ABOUT THIS EXERCISE: Among the lines below, return each one that contains the word "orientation".

(Beginning of SUPPLIED INFORMATION)

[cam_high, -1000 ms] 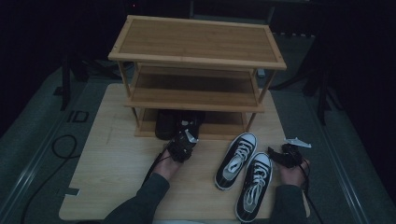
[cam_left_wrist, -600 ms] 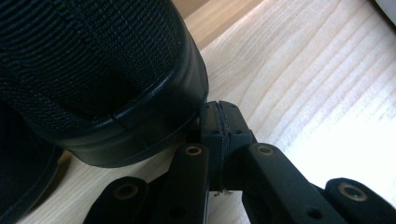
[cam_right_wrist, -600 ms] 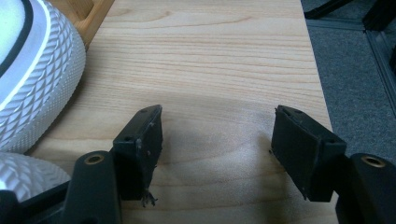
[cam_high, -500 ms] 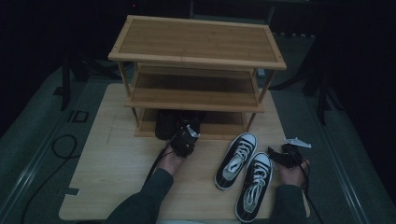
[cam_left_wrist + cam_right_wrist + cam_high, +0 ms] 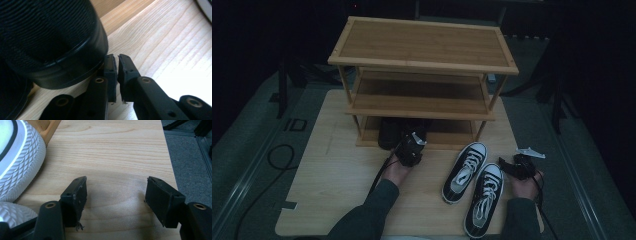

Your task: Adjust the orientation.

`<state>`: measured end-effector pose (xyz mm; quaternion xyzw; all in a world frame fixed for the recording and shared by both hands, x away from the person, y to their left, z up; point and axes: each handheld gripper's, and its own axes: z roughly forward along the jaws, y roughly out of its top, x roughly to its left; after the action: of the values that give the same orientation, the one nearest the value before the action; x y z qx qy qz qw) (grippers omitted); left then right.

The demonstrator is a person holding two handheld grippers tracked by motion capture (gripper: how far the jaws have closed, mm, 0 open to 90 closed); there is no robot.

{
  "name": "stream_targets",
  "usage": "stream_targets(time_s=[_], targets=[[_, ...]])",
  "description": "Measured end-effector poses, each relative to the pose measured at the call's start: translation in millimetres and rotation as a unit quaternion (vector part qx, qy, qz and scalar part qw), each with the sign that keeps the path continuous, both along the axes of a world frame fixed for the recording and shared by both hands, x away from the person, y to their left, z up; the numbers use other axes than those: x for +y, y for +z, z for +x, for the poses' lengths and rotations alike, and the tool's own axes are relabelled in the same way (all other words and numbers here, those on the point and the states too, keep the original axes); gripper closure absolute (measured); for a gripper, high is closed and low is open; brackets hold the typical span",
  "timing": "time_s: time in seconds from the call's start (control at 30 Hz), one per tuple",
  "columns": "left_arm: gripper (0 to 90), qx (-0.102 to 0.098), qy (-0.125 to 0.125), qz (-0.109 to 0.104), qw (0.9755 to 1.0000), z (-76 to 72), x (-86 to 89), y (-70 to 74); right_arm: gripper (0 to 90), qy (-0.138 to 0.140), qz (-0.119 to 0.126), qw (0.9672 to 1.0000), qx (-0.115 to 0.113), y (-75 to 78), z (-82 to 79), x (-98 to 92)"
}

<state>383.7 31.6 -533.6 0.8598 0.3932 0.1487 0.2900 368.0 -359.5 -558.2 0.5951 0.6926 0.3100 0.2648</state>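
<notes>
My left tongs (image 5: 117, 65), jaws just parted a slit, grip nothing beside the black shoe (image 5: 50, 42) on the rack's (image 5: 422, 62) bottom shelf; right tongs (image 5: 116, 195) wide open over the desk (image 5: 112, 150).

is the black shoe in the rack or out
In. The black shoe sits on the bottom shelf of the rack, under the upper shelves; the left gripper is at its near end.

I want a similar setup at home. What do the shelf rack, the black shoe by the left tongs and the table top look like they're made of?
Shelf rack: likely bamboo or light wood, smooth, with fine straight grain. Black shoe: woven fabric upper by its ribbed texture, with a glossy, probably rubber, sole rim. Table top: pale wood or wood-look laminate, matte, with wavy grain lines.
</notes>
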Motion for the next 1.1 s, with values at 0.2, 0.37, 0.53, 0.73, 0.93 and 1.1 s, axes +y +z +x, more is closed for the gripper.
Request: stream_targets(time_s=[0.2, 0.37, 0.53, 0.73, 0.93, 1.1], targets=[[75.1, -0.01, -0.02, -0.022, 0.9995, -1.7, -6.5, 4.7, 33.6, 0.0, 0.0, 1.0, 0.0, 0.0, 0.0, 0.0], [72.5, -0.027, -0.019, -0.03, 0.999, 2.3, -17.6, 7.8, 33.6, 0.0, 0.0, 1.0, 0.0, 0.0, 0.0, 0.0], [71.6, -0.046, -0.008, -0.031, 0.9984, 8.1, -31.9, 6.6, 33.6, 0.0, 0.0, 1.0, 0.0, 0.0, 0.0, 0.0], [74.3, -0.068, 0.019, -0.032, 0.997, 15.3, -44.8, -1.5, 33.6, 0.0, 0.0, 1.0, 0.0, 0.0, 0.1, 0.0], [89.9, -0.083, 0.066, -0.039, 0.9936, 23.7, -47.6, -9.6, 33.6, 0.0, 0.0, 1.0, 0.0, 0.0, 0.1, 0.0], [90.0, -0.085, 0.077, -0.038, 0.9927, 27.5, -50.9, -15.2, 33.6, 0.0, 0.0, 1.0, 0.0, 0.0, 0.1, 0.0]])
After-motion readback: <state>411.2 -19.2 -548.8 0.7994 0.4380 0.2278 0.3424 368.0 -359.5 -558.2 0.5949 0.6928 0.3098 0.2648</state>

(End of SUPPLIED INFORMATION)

TASK OUTPUT:
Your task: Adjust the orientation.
`<state>`: measured end-effector pose (xyz mm; quaternion xyzw; all in a world frame fixed for the recording and shared by both hands, x away from the person, y to their left, z up; point and axes: each handheld gripper's, and its own axes: z roughly forward along the jaws, y roughly out of its top, x roughly to its left; after the action: of the values that give the same orientation, the one nearest the value before the action; x y z qx qy qz qw) (grippers omitted); left then right.

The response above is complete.